Krauthammer is correct when he writes that there is no “lockbox” that keeps the money sent in by workers for until they retire. By design, when more taxes are collected than are needed to pay benefits, funds are invested in Treasury bonds and are held in reserve for when revenue collected is not enough to pay the benefits due. Yet these Treasury bonds are backed by the full faith and credit of the U.S. government in the same way that all other U.S. Treasury bonds are, making them anything but ”worthless IOUs” as Krauthammer suggests. The government has just as much obligation to pay back the bonds in the Social Security trust fund as we do to any other bondholders.Responsibly honoring that obligation – one that we planned for and always knew was there –entails undertaking fiscal policies that would make it easier, not harder, to meet these obligations. When I last was OMB Director at the end of the Clinton Administration, the Congressional Budget Office estimated $5.6 trillion in budget surpluses over the next decade because of fiscally responsible measures that Democrats and Republicans, working together, had taken….

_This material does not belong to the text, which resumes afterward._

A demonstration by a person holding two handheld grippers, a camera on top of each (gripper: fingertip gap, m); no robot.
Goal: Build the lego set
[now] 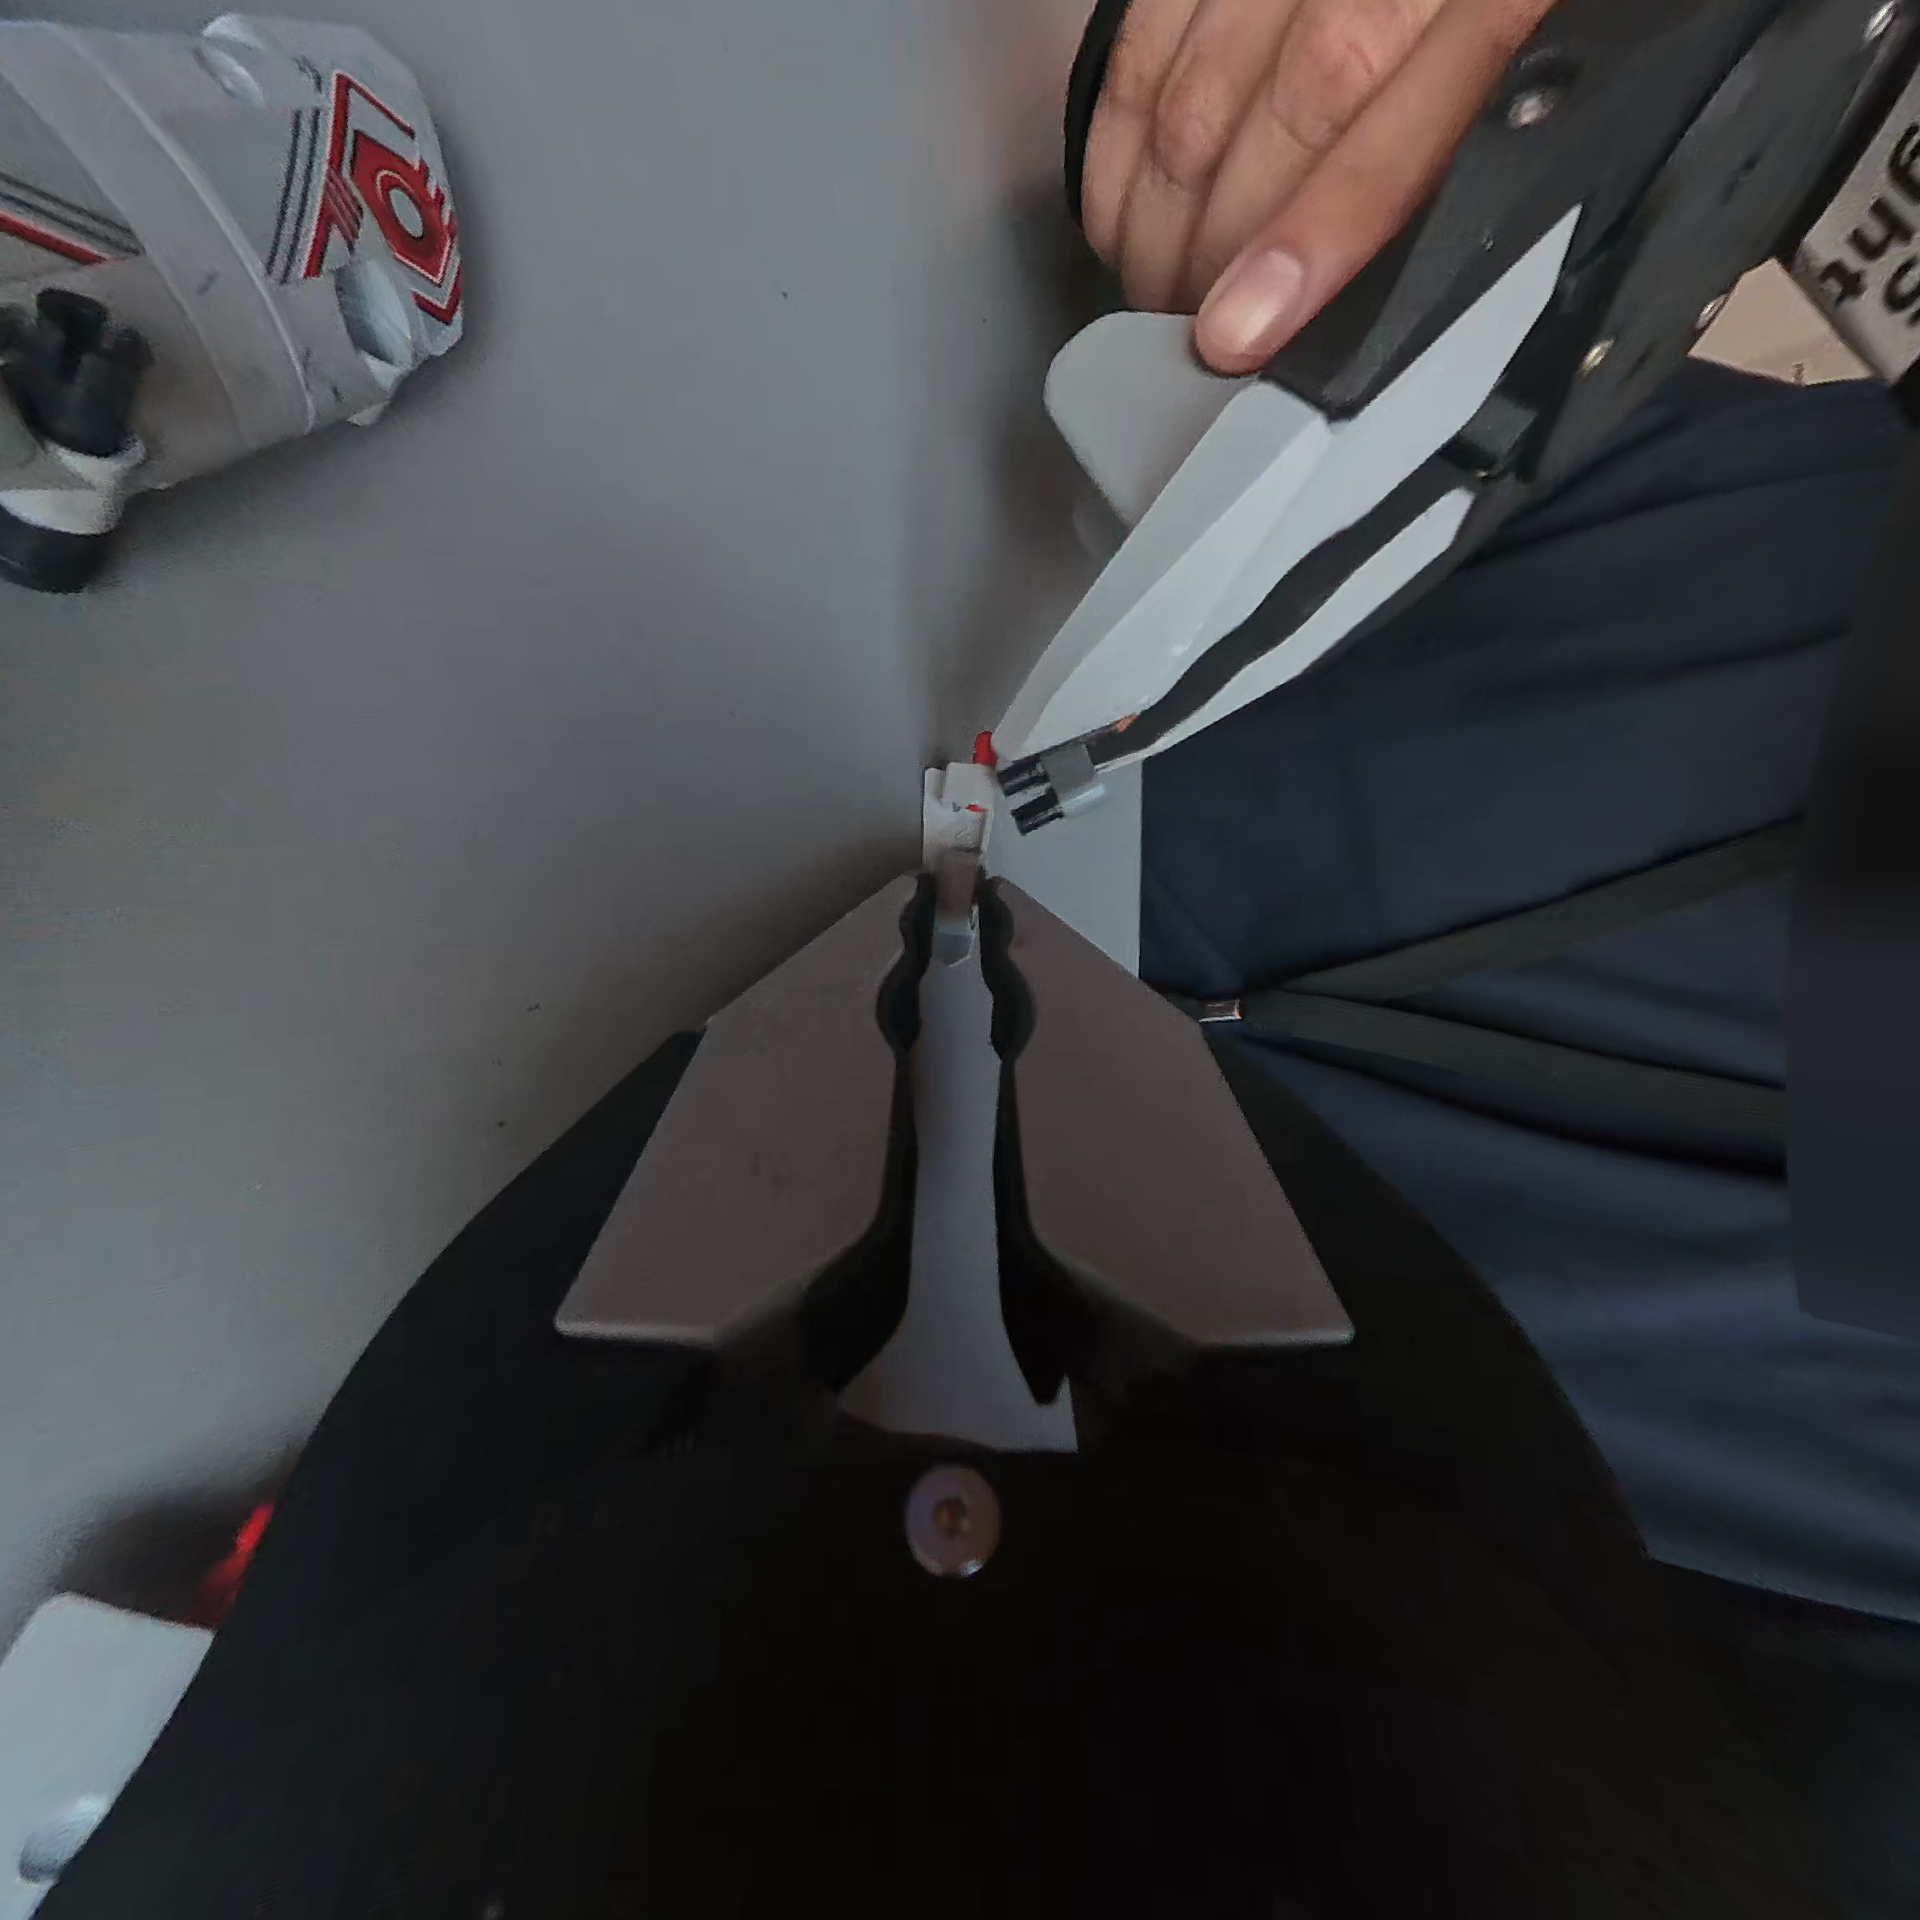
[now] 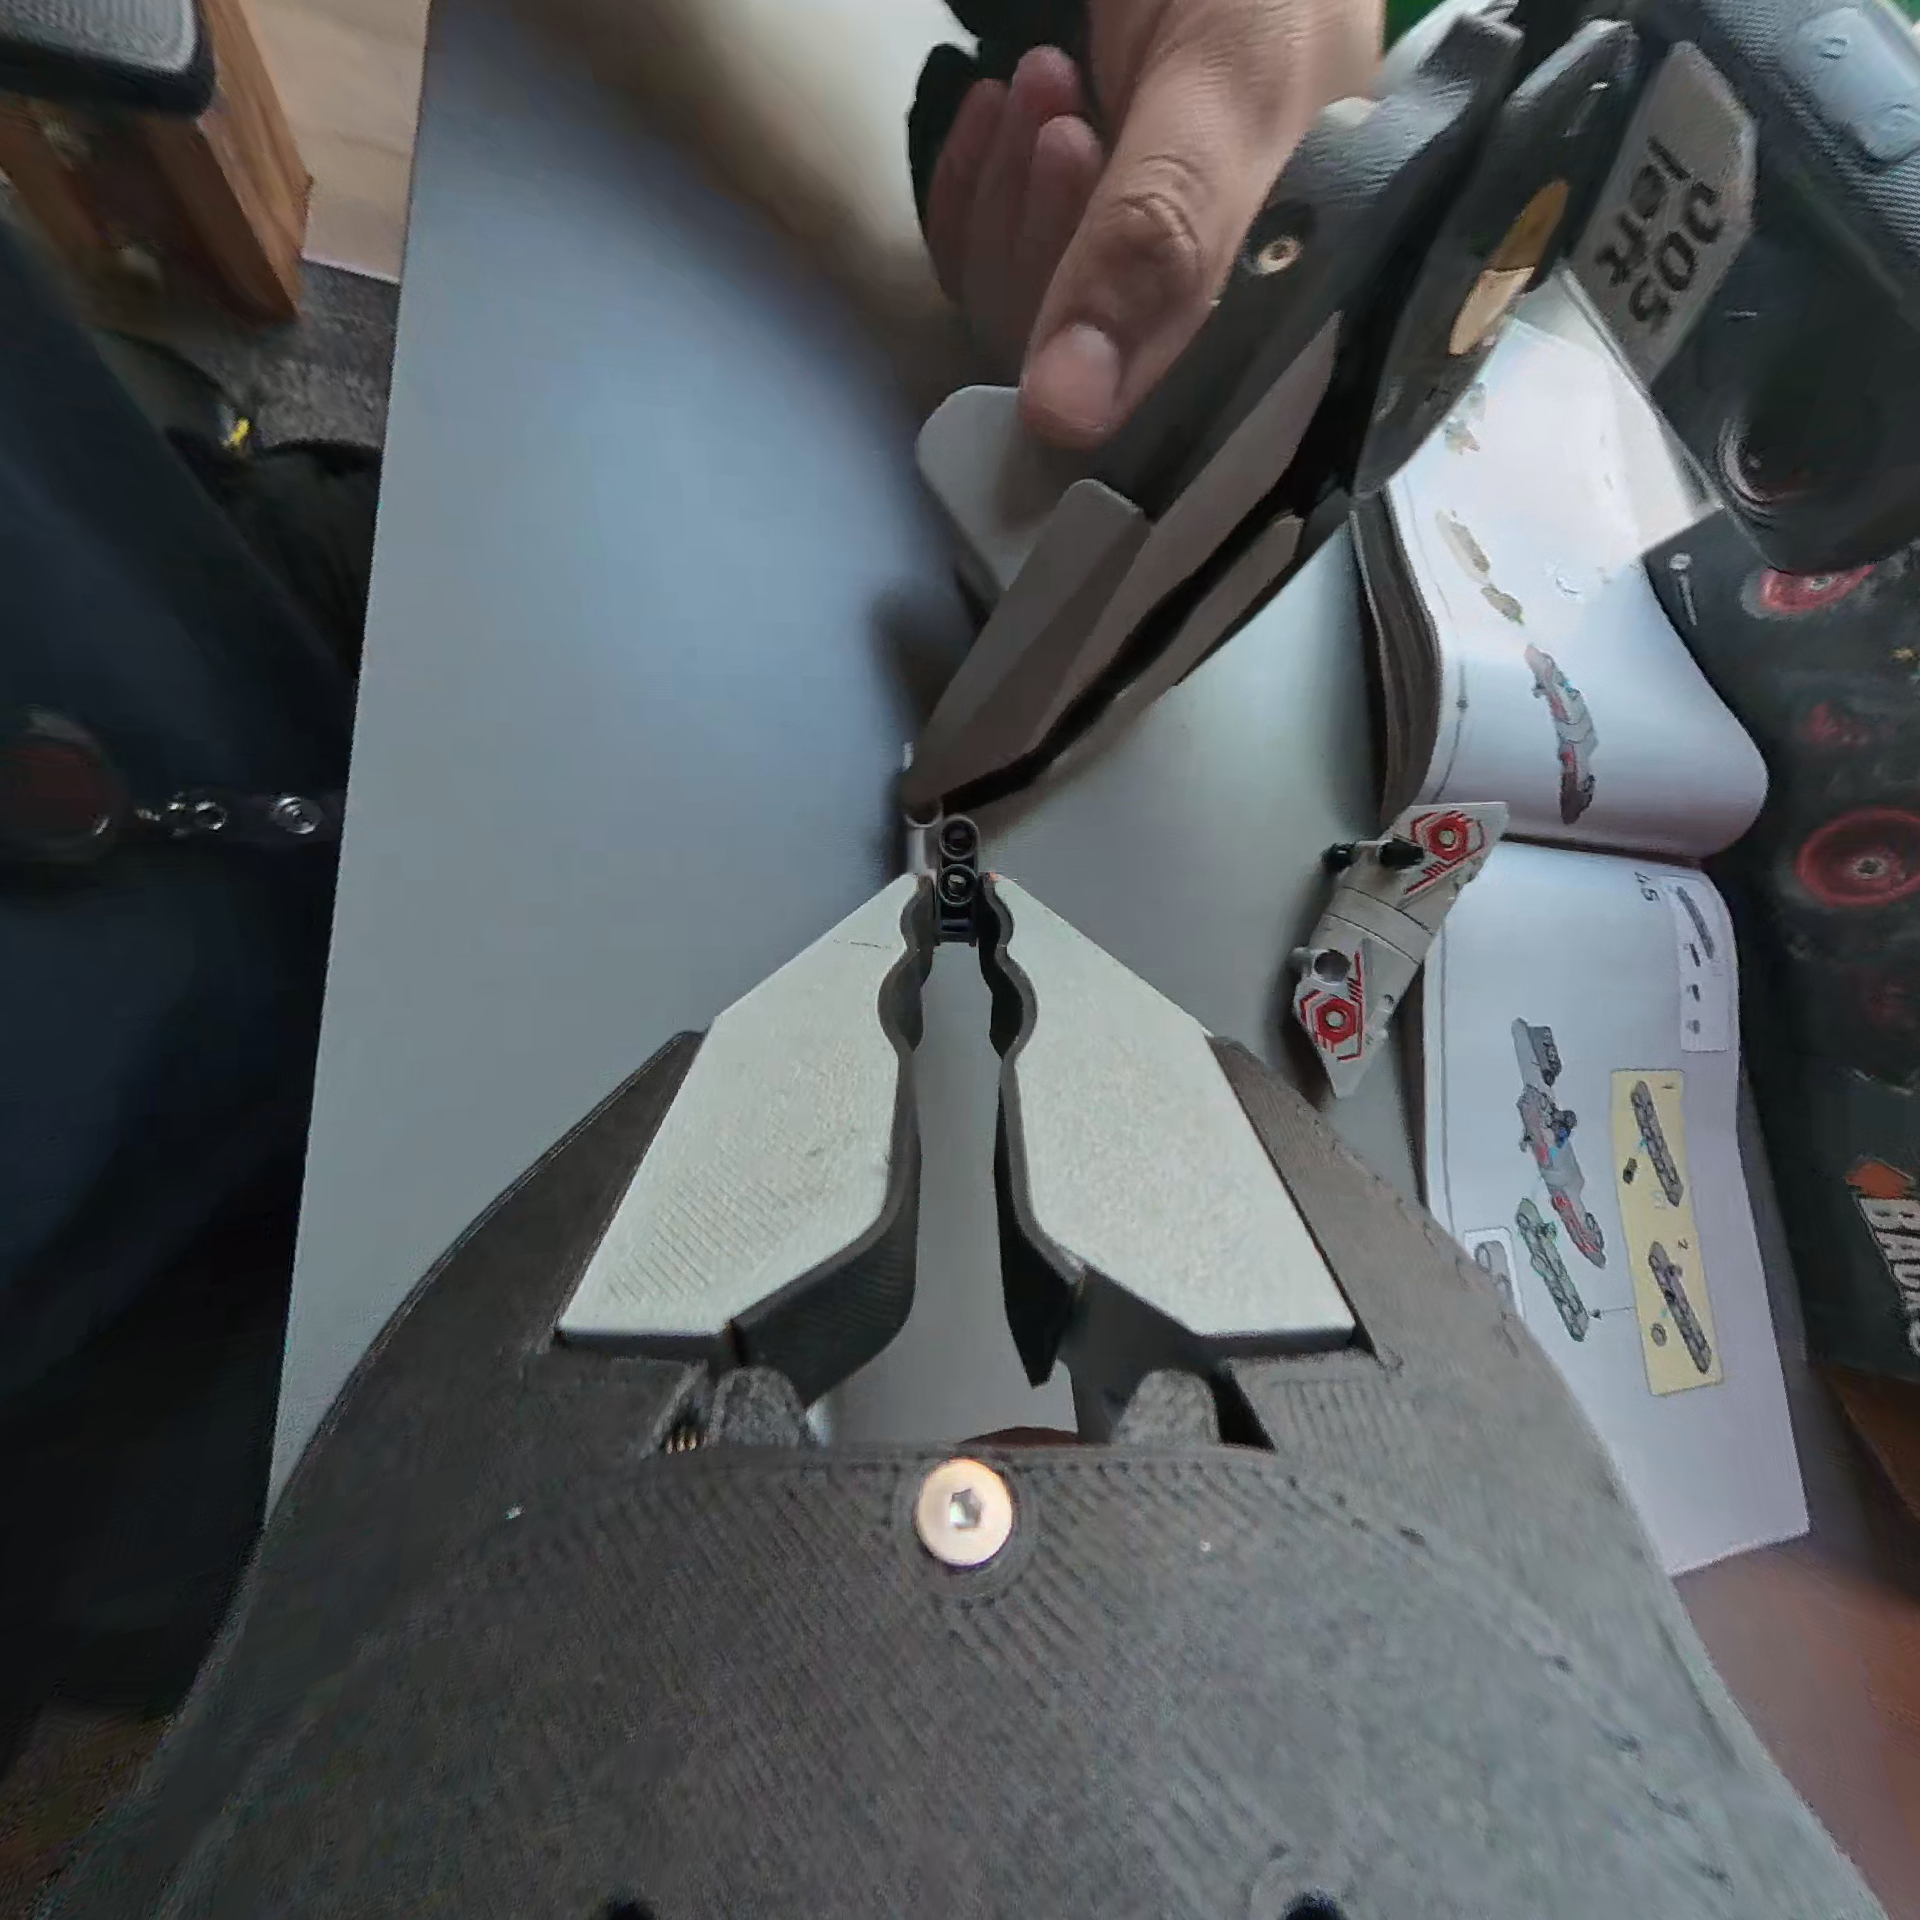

This is the most important point: the problem is not with Social Security, but in the near term the mismatch between what we take in and what we spend in the rest of the budget. Working people had payroll taxes taken from their salaries to pay for future benefits, and instead the money was used to pay for tax cuts and other initiatives. It is hardly fair now to say that those working people caused the problem just when they are ready to collect benefits.

Krauthammer’s argument is inside out. We should not blame Social Security for our current fiscal problems when it is the irresponsible fiscal behavior of the past that has presented the country with future challenges to fund our commitments, including Social Security over the next two decades.

That irresponsible fiscal behavior was unfortunately extended by the tax-cut deal and intensifed by the payroll tax holiday, making it even easier for Social Security to be the target of deficit peacocks and the Very Serious People who believe “shared sacrifice” means everybody but the rich and corporations sacrifice. That aside, Lew is absolutely correct. Social Security is not the problem. Massive tax cuts for the rich and two unsustainable wars are the problem.